- **Task instructions**
Return every line of the data below exactly, but do not include the images.

Dataset section Start Marker

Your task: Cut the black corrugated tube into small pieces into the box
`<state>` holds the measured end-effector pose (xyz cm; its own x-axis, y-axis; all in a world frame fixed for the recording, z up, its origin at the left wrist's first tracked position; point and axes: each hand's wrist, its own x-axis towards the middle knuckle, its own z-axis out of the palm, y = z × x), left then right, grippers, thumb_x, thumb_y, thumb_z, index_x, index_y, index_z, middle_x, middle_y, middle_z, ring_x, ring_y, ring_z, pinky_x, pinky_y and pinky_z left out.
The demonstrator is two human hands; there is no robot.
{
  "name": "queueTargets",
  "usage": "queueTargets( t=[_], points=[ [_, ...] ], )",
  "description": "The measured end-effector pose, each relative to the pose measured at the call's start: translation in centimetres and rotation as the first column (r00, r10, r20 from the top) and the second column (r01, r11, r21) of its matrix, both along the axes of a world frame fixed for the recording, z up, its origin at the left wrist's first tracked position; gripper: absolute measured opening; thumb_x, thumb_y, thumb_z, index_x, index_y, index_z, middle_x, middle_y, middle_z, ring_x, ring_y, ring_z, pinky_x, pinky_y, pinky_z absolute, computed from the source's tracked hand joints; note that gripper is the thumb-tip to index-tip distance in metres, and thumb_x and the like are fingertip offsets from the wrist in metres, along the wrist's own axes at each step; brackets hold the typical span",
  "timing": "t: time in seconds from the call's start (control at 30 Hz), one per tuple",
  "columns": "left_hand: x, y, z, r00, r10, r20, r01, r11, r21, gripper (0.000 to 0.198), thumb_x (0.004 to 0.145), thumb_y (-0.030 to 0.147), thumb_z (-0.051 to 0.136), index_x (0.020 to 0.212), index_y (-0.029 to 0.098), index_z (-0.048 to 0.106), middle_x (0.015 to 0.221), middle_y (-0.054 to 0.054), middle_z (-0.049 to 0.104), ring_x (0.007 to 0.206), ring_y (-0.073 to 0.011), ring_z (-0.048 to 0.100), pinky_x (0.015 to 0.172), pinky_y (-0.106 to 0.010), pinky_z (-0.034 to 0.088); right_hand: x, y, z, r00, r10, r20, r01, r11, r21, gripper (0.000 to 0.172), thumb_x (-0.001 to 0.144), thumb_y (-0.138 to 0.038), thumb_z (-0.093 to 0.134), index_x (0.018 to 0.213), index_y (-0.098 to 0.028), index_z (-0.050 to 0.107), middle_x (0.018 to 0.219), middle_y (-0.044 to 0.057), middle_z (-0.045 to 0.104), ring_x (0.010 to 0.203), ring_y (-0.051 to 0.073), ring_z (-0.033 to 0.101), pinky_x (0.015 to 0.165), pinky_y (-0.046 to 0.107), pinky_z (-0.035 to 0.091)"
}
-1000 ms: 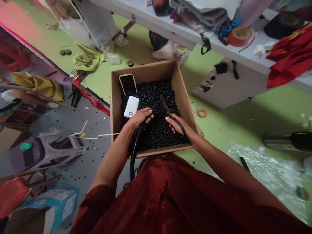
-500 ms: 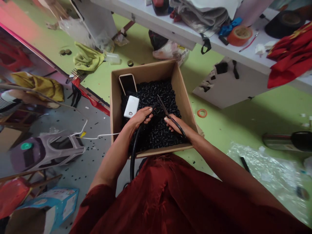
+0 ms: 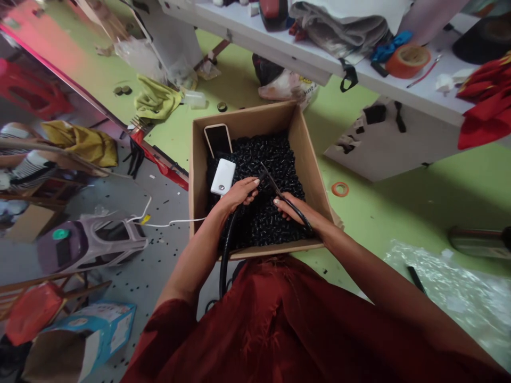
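Observation:
My left hand (image 3: 241, 193) is closed on a black corrugated tube (image 3: 227, 250), which hangs down over the near edge of a cardboard box (image 3: 255, 114). My right hand (image 3: 290, 207) grips black-handled scissors (image 3: 272, 178), their blades pointing up and left beside the tube's end. Whether the blades touch the tube I cannot tell. Both hands are over a heap of small black pieces (image 3: 263, 149) filling the box. A white power bank (image 3: 223, 176) lies on the heap at the left, and a phone (image 3: 219, 139) leans on the box's back left corner.
A white table (image 3: 319, 56) with tape rolls and cloths runs across the back. Orange tape (image 3: 340, 189) lies on the floor at the right, near plastic sheeting (image 3: 447, 287). A purple-grey stool (image 3: 91, 239) and a blue box (image 3: 115, 330) stand at the left.
The whole view has shifted, so the box and both hands appear slightly further right. My hands keep the same grips, with little visible change between tube and scissors.

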<state>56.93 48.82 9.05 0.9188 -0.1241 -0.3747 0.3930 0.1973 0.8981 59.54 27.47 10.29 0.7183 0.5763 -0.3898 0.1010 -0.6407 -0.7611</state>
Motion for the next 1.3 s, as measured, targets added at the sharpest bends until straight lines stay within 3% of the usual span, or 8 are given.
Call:
queueTargets(
  t=[0.27,0.53,0.7,0.97,1.3],
  points=[
    [-0.2,-0.2,0.0,1.000,-0.014,0.011,0.013,1.000,0.018,0.020,0.088,0.036,0.052,0.094,0.017,0.052,0.061,0.005,0.042,0.038,-0.0015,0.031,0.036,-0.013,0.018,-0.7,0.1,1.7,0.998,0.054,0.023,-0.054,0.999,0.005,0.033,0.091,-0.051,0.042,0.097,-0.020,0.050,0.084,0.004,0.058,0.072,0.015,0.059,0.066,0.027,0.050],
    [-0.3,-0.3,0.2,0.999,-0.038,0.006,0.038,0.999,0.012,0.021,0.089,0.036,0.051,0.096,0.017,0.053,0.060,0.006,0.040,0.038,-0.0014,0.029,0.035,-0.013,0.017,0.1,0.0,-0.7,1.000,0.007,-0.005,-0.007,1.000,0.017,0.046,0.087,-0.058,0.046,0.111,-0.019,0.050,0.091,0.005,0.061,0.072,0.016,0.059,0.064,0.028,0.050],
    [-0.3,-0.2,0.3,0.998,-0.065,0.012,0.065,0.998,0.017,0.019,0.089,0.034,0.050,0.093,0.016,0.052,0.061,0.005,0.039,0.038,-0.0012,0.029,0.036,-0.013,0.016,0.1,-0.1,-0.5,1.000,0.028,0.015,-0.028,0.999,0.026,0.048,0.086,-0.060,0.046,0.111,-0.019,0.050,0.093,0.005,0.060,0.076,0.016,0.058,0.065,0.027,0.049],
    [-0.4,0.0,0.2,0.995,-0.102,0.015,0.102,0.994,0.026,0.023,0.087,0.039,0.053,0.086,0.017,0.050,0.061,0.005,0.040,0.038,-0.0011,0.028,0.035,-0.014,0.015,0.1,-0.2,-0.4,0.998,0.050,0.044,-0.052,0.997,0.059,0.039,0.089,-0.059,0.038,0.082,-0.021,0.044,0.071,-0.002,0.051,0.059,0.012,0.050,0.056,0.025,0.043],
    [-0.4,-0.1,0.0,0.993,-0.117,-0.032,0.117,0.993,0.001,0.022,0.087,0.039,0.052,0.087,0.017,0.050,0.059,0.006,0.038,0.037,-0.0012,0.027,0.035,-0.013,0.015,-0.3,-0.2,0.0,0.982,0.059,0.182,-0.055,0.998,-0.026,0.028,0.089,-0.046,0.041,0.073,-0.022,0.038,0.060,-0.003,0.044,0.055,0.013,0.044,0.055,0.024,0.035]
  ],
)
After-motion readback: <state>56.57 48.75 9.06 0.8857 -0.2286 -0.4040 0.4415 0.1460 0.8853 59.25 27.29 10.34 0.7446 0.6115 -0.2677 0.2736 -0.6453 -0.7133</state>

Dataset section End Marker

- **Response**
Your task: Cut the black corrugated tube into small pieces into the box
`<state>` holds the measured end-effector pose (xyz cm; its own x-axis, y-axis; all in a world frame fixed for the recording, z up, its origin at the left wrist's first tracked position; point and axes: each hand's wrist, its own x-axis towards the middle knuckle, its own z-axis out of the palm, y = z × x), left then right, grippers, thumb_x, thumb_y, thumb_z, index_x, index_y, index_z, middle_x, middle_y, middle_z, ring_x, ring_y, ring_z, pinky_x, pinky_y and pinky_z left out.
The demonstrator is two human hands; there is no robot.
{
  "name": "queueTargets",
  "usage": "queueTargets( t=[_], points=[ [_, ...] ], )",
  "description": "The measured end-effector pose, each relative to the pose measured at the call's start: translation in centimetres and rotation as the first column (r00, r10, r20 from the top) and the second column (r01, r11, r21) of its matrix, both along the axes of a world frame fixed for the recording, z up, its origin at the left wrist's first tracked position; gripper: absolute measured opening; thumb_x, thumb_y, thumb_z, index_x, index_y, index_z, middle_x, middle_y, middle_z, ring_x, ring_y, ring_z, pinky_x, pinky_y, pinky_z absolute, computed from the source's tracked hand joints; note that gripper is the thumb-tip to index-tip distance in metres, and thumb_x and the like are fingertip offsets from the wrist in metres, along the wrist's own axes at each step; brackets hold the typical span",
  "timing": "t: time in seconds from the call's start (control at 30 Hz), one per tuple",
  "columns": "left_hand: x, y, z, r00, r10, r20, r01, r11, r21, gripper (0.000 to 0.198), thumb_x (0.004 to 0.145), thumb_y (-0.030 to 0.147), thumb_z (-0.051 to 0.136), index_x (0.020 to 0.212), index_y (-0.029 to 0.098), index_z (-0.048 to 0.106), middle_x (0.015 to 0.221), middle_y (-0.054 to 0.054), middle_z (-0.049 to 0.104), ring_x (0.007 to 0.206), ring_y (-0.073 to 0.011), ring_z (-0.048 to 0.100), pinky_x (0.015 to 0.172), pinky_y (-0.106 to 0.010), pinky_z (-0.034 to 0.088); right_hand: x, y, z, r00, r10, r20, r01, r11, r21, gripper (0.000 to 0.172), thumb_x (-0.001 to 0.144), thumb_y (-0.138 to 0.038), thumb_z (-0.093 to 0.134), index_x (0.018 to 0.213), index_y (-0.098 to 0.028), index_z (-0.050 to 0.107), middle_x (0.018 to 0.219), middle_y (-0.044 to 0.057), middle_z (-0.045 to 0.104), ring_x (0.010 to 0.203), ring_y (-0.051 to 0.073), ring_z (-0.033 to 0.101), pinky_x (0.015 to 0.165), pinky_y (-0.046 to 0.107), pinky_z (-0.035 to 0.091)"
}
-1000 ms: 
-500 ms: 
+0 ms: 
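Observation:
My left hand (image 3: 241, 193) is closed on a black corrugated tube (image 3: 227, 250), which hangs down over the near edge of a cardboard box (image 3: 255, 114). My right hand (image 3: 290, 207) grips black-handled scissors (image 3: 272, 178), their blades pointing up and left beside the tube's end. Whether the blades touch the tube I cannot tell. Both hands are over a heap of small black pieces (image 3: 263, 149) filling the box. A white power bank (image 3: 223, 176) lies on the heap at the left, and a phone (image 3: 219, 139) leans on the box's back left corner.
A white table (image 3: 319, 56) with tape rolls and cloths runs across the back. Orange tape (image 3: 340, 189) lies on the floor at the right, near plastic sheeting (image 3: 447, 287). A purple-grey stool (image 3: 91, 239) and a blue box (image 3: 115, 330) stand at the left.
The whole view has shifted, so the box and both hands appear slightly further right. My hands keep the same grips, with little visible change between tube and scissors.
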
<state>56.93 48.82 9.05 0.9188 -0.1241 -0.3747 0.3930 0.1973 0.8981 59.54 27.47 10.29 0.7183 0.5763 -0.3898 0.1010 -0.6407 -0.7611</state>
Motion for the next 1.3 s, as measured, targets added at the sharpest bends until straight lines stay within 3% of the usual span, or 8 are given.
Call:
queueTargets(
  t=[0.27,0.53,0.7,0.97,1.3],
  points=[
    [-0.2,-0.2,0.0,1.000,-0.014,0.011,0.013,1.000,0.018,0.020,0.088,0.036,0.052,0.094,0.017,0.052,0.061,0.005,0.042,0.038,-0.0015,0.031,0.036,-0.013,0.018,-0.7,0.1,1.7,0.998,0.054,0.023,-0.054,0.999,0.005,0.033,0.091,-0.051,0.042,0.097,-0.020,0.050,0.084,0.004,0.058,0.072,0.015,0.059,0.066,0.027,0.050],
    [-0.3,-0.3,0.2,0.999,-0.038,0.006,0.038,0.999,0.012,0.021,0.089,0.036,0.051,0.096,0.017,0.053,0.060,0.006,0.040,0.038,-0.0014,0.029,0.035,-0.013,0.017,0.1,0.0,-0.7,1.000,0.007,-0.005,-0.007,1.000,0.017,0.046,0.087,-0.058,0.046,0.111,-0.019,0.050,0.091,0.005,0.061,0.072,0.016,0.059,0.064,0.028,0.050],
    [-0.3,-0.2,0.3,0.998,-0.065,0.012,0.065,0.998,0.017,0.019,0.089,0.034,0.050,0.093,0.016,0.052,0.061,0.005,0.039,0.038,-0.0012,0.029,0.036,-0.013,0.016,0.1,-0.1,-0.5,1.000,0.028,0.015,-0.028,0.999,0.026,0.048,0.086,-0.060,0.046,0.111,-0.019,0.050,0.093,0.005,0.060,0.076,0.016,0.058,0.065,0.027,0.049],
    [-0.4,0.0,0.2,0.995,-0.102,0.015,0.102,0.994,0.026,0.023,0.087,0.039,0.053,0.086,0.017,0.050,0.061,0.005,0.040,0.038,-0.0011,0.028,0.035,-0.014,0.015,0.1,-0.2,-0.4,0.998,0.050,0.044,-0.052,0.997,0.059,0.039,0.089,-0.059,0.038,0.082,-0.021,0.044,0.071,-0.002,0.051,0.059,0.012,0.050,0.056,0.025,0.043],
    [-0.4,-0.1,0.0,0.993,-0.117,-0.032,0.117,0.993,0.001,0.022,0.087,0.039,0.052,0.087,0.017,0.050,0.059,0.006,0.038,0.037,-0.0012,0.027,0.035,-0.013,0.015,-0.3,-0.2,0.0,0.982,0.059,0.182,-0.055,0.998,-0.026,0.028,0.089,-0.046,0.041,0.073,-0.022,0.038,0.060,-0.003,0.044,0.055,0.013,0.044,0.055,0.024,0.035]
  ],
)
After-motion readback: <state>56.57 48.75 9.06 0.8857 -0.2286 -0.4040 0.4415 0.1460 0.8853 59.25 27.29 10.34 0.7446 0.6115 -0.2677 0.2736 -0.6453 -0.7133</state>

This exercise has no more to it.